• **Activity**: Your reply should be the full listing, copied exactly.

• **Source material**:
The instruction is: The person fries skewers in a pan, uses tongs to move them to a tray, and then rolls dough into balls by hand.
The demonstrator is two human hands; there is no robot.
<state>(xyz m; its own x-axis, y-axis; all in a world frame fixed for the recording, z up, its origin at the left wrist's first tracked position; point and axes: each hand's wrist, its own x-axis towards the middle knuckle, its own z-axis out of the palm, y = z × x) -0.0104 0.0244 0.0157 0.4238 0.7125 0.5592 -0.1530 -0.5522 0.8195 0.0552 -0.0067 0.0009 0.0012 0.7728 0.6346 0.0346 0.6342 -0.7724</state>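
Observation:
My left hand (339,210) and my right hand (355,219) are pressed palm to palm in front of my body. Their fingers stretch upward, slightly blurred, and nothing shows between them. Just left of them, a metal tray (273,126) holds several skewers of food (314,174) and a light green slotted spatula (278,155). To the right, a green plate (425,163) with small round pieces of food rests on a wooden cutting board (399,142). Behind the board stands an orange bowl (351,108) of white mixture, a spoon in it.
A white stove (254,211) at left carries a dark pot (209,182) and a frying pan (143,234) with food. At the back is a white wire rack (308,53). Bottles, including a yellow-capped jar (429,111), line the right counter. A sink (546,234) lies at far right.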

• **Solution to this task**:
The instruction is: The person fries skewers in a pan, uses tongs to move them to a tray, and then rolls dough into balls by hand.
The demonstrator is two human hands; there is no robot.
<state>(xyz m; its own x-axis, y-axis; all in a world frame fixed for the recording, z up, its origin at the left wrist's first tracked position; point and axes: each hand's wrist, its own x-axis towards the middle knuckle, its own z-axis out of the palm, y = z × x) -0.0104 0.0244 0.0157 0.4238 0.7125 0.5592 -0.1530 -0.5522 0.8195 0.0552 -0.0067 0.0009 0.0012 0.7728 0.6346 0.0346 0.6342 -0.7724</state>
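Observation:
My left hand (339,210) and my right hand (355,219) are pressed palm to palm in front of my body. Their fingers stretch upward, slightly blurred, and nothing shows between them. Just left of them, a metal tray (273,126) holds several skewers of food (314,174) and a light green slotted spatula (278,155). To the right, a green plate (425,163) with small round pieces of food rests on a wooden cutting board (399,142). Behind the board stands an orange bowl (351,108) of white mixture, a spoon in it.
A white stove (254,211) at left carries a dark pot (209,182) and a frying pan (143,234) with food. At the back is a white wire rack (308,53). Bottles, including a yellow-capped jar (429,111), line the right counter. A sink (546,234) lies at far right.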

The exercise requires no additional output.